We will. We're going to go and have a game of cricket now, aren't we. It's only a social game, for some charity fund they have; I only have to give it a go. Jesus, but I don't want to fuck anything up with it. I'm not going to, though, am I. I'm not going to put a foot wrong for the remainder of my earthly life.

Back outside, I look down this Fawcett Street, this skinny lane of cottages behind the timber dock at White Bay, some stone, some wooden, all sitting under the bell tower of St Augustine's, with a stretch of scrub down the waterside end, a good view of the electric power station stacks beyond that, and it's now I see the tree. In front of the place opposite. It's small, with white flowers on it, and it looks to be struggling. But it's a tree. I want one in front of our place too; I'm going to get one.

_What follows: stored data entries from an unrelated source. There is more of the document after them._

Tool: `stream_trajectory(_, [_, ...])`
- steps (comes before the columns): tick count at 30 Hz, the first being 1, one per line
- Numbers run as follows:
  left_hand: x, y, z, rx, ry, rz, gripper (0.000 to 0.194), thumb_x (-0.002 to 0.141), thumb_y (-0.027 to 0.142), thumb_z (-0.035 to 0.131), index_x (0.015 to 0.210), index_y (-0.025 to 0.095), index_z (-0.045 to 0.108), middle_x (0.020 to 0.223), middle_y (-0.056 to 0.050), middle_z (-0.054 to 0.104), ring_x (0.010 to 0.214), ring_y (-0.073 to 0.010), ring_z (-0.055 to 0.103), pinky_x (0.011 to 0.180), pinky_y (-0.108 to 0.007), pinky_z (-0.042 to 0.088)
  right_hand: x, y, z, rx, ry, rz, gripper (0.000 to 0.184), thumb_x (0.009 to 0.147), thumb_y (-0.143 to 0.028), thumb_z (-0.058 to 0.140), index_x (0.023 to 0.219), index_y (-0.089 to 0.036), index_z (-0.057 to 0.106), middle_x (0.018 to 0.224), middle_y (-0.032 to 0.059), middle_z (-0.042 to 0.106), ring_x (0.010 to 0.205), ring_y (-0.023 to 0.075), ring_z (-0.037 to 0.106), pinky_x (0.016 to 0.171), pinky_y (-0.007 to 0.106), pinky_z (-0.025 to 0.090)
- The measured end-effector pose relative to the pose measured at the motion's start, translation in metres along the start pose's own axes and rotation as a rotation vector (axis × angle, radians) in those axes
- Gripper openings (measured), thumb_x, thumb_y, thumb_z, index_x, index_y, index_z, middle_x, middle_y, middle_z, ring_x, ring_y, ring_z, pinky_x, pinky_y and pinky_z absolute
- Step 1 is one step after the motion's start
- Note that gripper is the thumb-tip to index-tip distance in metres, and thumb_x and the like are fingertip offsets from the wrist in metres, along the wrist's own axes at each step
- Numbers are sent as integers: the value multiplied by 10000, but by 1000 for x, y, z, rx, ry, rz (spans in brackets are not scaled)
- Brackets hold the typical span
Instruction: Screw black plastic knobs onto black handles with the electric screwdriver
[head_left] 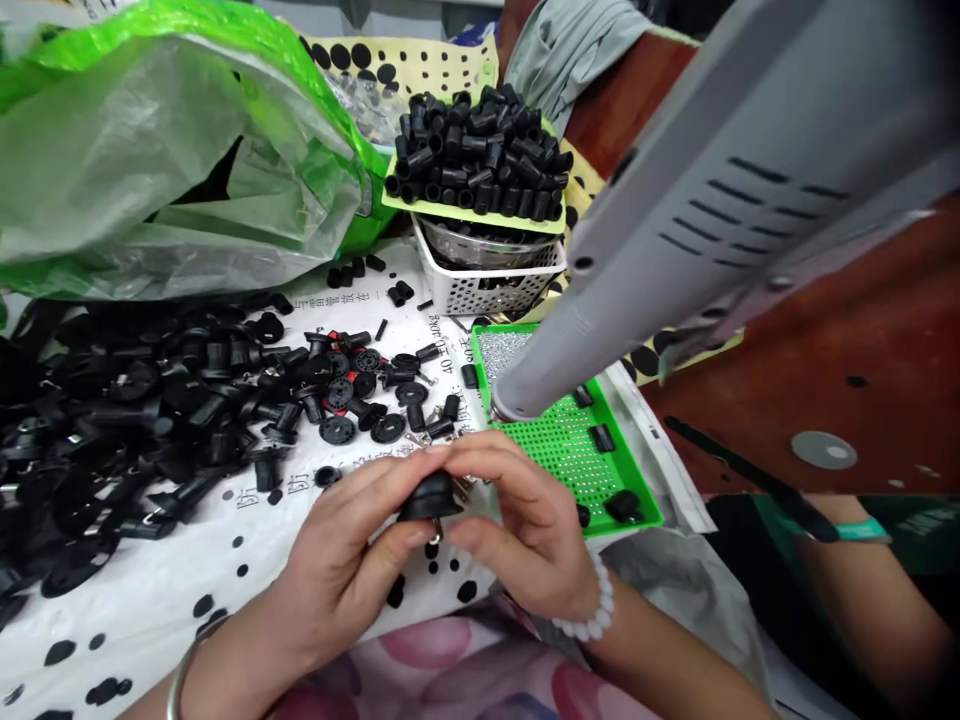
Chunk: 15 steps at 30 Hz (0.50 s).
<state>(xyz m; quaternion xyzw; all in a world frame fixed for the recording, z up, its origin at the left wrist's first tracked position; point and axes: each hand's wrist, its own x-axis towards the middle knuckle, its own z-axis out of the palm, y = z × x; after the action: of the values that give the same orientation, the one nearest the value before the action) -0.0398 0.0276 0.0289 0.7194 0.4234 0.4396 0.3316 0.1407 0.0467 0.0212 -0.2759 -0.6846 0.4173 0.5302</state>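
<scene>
A black round plastic part (429, 497) with a wide flange is held between my two hands near the table's front edge. A small metal tab sticks out from its lower side. My left hand (349, 545) is closed on its left side, fingers over the top and thumb beneath. From the other side, my right hand (525, 530) curls its fingers over the part, with its thumb close to the metal tab. Just behind the fingers lie some metal strips (463, 490), partly hidden. To the left spreads a large heap of similar black parts (225, 400), several showing metal tabs.
A grey machine arm (600, 300) slants down over a green tray (637, 490) holding small metal bits and black pieces. Behind, a heaped yellow-green tray (480, 215) of black sleeves tops a white basket (480, 290). A green-and-clear bag (225, 160) stands back left. Another person's arm (885, 590) is at right.
</scene>
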Motion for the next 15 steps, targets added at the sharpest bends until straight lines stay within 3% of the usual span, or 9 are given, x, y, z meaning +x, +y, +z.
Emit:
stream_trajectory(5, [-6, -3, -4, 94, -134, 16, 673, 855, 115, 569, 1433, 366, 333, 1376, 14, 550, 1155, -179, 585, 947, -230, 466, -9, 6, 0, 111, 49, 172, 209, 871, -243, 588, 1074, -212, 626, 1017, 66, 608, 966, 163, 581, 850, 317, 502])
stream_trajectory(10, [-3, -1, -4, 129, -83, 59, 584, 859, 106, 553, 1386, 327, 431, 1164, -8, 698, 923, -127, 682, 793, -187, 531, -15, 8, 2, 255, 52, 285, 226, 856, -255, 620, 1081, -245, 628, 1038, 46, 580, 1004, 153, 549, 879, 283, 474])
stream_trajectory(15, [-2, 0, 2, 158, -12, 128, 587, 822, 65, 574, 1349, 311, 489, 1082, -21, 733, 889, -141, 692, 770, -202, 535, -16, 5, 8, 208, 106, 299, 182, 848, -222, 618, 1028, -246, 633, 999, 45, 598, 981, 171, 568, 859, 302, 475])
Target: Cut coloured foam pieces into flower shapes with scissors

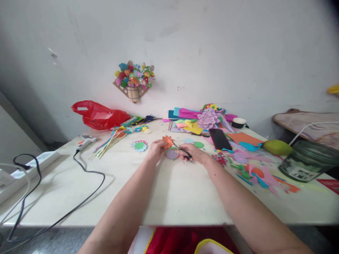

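- The left hand (158, 147) pinches an orange scalloped flower (167, 141) between thumb and fingers, holding it up over the table's middle.
- The right hand (195, 152) grips black-handled scissors (187, 153), fingers curled around the handles.
- The scissors' long axis slants: handles to the right and nearer the person, blades pointing left and away, tips at the flower's right edge. The flower is roughly round, with no clear long axis.
- Whether the blades are parted is too small to tell; the finger loops are partly hidden by the right hand.
- A lilac-and-green disc (172, 154) lies beneath the flower, partly covered.
- Bare white tabletop (182, 197) runs between the forearms to the straight near edge.
- Leftward, a layered green-centred flower (139, 145) lies near the left hand, the glue gun (87, 143) well apart.
- Rightward, paper scraps (261, 174) and a phone (220, 139) border the right forearm and hand.
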A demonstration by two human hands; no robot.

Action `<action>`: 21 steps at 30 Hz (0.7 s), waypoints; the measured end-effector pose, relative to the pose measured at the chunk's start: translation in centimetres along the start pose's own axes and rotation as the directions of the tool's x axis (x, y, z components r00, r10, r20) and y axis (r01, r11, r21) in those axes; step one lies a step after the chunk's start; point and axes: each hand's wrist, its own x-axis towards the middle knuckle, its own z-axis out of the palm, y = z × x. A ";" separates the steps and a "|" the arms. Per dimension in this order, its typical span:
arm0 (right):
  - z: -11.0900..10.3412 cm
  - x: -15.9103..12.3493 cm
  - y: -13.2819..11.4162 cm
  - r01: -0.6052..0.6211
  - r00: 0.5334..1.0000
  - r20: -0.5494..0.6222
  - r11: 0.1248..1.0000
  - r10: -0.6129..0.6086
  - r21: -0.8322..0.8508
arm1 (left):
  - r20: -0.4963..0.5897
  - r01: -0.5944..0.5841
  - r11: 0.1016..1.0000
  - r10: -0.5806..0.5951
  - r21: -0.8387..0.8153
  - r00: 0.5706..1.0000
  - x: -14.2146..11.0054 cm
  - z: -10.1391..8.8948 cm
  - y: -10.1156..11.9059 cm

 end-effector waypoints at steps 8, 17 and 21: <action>0.0 0.1 0.2 -0.008 1.000 -0.005 1.000 0.008 0.016 | 0.022 -0.004 1.000 0.004 0.014 1.000 0.3 -0.4 -0.3; 0.0 0.3 0.3 -0.004 1.000 -0.004 1.000 0.004 0.004 | 0.056 0.003 1.000 -0.004 0.023 0.998 0.2 -0.3 -0.1; 0.1 0.1 0.0 -0.014 1.000 -0.001 1.000 0.014 0.012 | 0.056 0.000 0.999 -0.002 0.033 0.998 0.2 -0.4 -0.1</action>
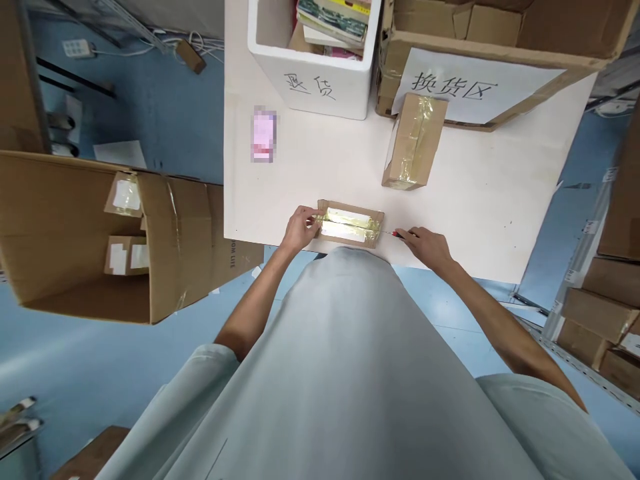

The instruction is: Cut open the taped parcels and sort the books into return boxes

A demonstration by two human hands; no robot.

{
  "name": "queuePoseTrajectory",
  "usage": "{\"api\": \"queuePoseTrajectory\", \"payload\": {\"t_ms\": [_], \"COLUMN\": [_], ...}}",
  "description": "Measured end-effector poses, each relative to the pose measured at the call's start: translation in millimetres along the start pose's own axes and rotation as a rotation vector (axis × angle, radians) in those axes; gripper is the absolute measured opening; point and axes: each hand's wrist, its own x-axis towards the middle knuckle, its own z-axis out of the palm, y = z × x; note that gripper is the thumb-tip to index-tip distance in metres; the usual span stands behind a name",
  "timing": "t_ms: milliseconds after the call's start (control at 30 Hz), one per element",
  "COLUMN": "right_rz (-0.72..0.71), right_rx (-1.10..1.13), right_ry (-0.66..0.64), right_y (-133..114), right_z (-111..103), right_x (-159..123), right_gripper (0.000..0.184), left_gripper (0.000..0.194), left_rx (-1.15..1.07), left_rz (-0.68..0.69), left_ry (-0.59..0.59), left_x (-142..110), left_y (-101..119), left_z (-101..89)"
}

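A small flat cardboard box [349, 225] lies near the table's front edge, with white labels and yellowish clear tape across its top. My left hand [299, 229] grips its left end, fingers on the upper left corner. In my right hand [427, 247] is a utility knife [397, 234] with a red and black handle, held closed in the fingers. Its thin blade points left and reaches the box's right end, at the tape. Whether the blade is cutting in, I cannot tell.
On the white table [490, 193] stand a taped carton [413, 143], a white foam bin [320, 83] of books and a large open cardboard box [500, 57]. A blurred pink item [264, 137] lies left. Another open carton [185, 247] stands beside the table, with small boxes inside.
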Motion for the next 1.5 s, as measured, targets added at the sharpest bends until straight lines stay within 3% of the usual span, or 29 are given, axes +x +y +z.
{"api": "queuePoseTrajectory", "payload": {"t_ms": [167, 267, 333, 433, 533, 633, 733, 900, 1233, 1400, 1500], "right_rz": [0.350, 0.415, 0.396, 0.311, 0.168, -0.036, -0.187, -0.213, -0.273, -0.177, -0.104], "right_rx": [0.070, 0.112, 0.154, 0.231, 0.286, 0.238, 0.146, -0.011, -0.395, -0.404, -0.398], "right_ry": [0.189, 0.256, 0.298, 0.414, 0.520, 0.456, 0.324, 0.224, 0.078, 0.015, 0.034], "right_y": [44.0, 41.3, 30.4, 3.4, -36.3, -81.8, -118.9, -150.8, -177.6, -184.9, -193.8], "right_z": [68.1, 91.8, 93.0, 71.2, 31.0, -7.5, -30.1, -38.5, -53.0, -70.2, -68.2], "right_x": [7.0, 21.2, 27.2, 30.7, 38.4, 59.5, 87.9, 116.6, 119.3, 125.4, 126.0], "right_gripper": [0.056, 0.055, 0.055, 0.053, 0.052, 0.049, 0.046, 0.048, 0.061, 0.055, 0.052], "left_gripper": [0.029, 0.031, 0.034, 0.041, 0.041, 0.038, 0.036, 0.036, 0.036, 0.030, 0.029], "left_rx": [-0.004, -0.027, -0.059, -0.106, -0.129, -0.142, -0.151, -0.202, -0.252, -0.289, -0.280], "left_rz": [-0.025, -0.039, -0.051, -0.102, -0.155, -0.164, -0.157, -0.136, -0.069, -0.007, 0.019], "left_ry": [0.055, 0.095, 0.127, 0.170, 0.188, 0.183, 0.168, 0.136, 0.088, 0.037, 0.015], "left_x": [-5.2, -10.1, -12.7, -14.2, -13.6, -12.7, -12.3, -9.8, 0.5, 4.8, 8.5], "left_y": [2.8, 5.2, 6.2, 5.6, 3.9, 2.8, 1.8, -2.5, -11.5, -11.5, -12.3], "left_z": [7.0, 10.5, 12.6, 15.4, 17.1, 17.1, 15.6, 13.5, 10.4, 7.8, 5.6]}}
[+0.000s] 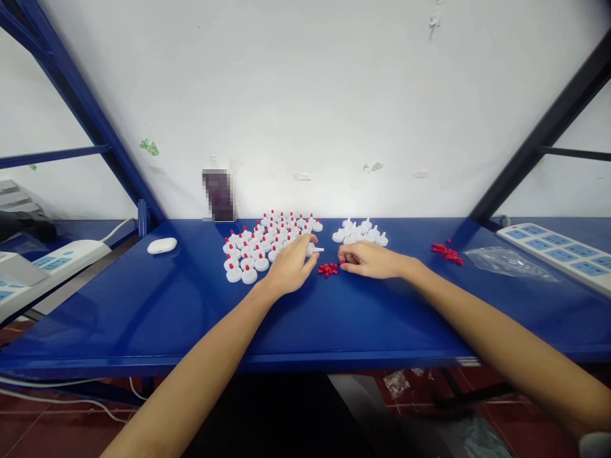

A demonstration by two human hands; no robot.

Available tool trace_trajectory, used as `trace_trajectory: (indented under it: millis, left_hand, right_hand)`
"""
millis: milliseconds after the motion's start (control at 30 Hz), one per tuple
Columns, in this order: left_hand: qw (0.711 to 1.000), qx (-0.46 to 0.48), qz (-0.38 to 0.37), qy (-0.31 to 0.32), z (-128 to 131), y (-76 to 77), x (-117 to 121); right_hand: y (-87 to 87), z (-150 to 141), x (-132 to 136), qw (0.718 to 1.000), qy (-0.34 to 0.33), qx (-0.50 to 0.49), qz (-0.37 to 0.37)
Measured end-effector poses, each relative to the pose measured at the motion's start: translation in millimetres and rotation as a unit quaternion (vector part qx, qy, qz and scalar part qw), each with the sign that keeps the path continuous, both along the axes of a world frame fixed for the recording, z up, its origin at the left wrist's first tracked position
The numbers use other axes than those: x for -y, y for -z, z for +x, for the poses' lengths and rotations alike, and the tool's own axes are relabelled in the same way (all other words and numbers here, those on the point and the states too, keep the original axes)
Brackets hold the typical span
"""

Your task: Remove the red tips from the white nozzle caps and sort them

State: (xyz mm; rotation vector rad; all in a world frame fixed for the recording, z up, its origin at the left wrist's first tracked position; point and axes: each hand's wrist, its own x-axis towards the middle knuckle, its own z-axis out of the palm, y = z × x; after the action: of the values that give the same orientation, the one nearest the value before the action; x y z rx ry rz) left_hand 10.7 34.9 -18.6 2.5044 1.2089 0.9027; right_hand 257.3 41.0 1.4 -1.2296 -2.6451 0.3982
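My left hand (292, 264) is closed round a white nozzle cap (312, 249), its bare spout pointing right. My right hand (370, 259) pinches a small red tip cap (342, 261) between thumb and finger. Between the hands lies a little pile of red tip caps (327, 270) on the blue table. Left of my left hand stand many white nozzle caps with red tips (260, 247), upright in a loose group. Behind my right hand sits a smaller cluster of white nozzle caps without red tips (359, 231), partly hidden by that hand.
More red tip caps (447, 252) lie to the right, beside a clear plastic bag (508, 264) and a white power strip (563, 248). A white earbud case (162, 245) rests at left. A phone (220, 196) leans on the wall. Blue posts (95, 114) frame the table.
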Motion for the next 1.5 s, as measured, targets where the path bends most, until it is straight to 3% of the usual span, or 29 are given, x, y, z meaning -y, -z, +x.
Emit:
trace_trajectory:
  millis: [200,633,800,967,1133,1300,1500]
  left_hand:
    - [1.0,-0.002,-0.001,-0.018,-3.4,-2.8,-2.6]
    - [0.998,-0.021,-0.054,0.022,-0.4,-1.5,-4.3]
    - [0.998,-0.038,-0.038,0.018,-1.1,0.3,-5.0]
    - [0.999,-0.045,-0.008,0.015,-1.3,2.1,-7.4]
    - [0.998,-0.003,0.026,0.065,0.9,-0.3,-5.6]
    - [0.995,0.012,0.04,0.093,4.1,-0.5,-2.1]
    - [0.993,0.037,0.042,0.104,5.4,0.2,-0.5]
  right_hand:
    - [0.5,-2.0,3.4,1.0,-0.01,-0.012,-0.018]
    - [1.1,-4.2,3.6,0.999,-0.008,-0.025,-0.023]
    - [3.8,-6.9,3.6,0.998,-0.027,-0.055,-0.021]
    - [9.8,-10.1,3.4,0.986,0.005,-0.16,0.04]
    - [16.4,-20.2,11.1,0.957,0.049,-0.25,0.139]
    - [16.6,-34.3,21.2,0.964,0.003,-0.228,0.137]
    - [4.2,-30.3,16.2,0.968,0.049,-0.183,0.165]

‘That's the Opera House up there,' Mr Adams nods down Gladstone Street as we start walking, pointing out the pub verandah rising above the rooftops that way. ‘The pisser Tarzan and them go to – he lives down that corner, Stephen Street, at rolling distance; his poor mother. I'm another two streets that way, Adolphus Street, the first house next to the corner shop there.'

I look at him, set on being such a help to me, taking me under his wing, telling me which shop is best for groceries now, and I have to interrupt him to say: ‘Thanks, you know, for getting us a place. I don't know what we'd have done.'

‘You needed the hand,' he shrugs.

And the Devil in me makes me say when I should just keep it shut: ‘You've gone well out of your way.' I'm asking: so, what's the bargain here?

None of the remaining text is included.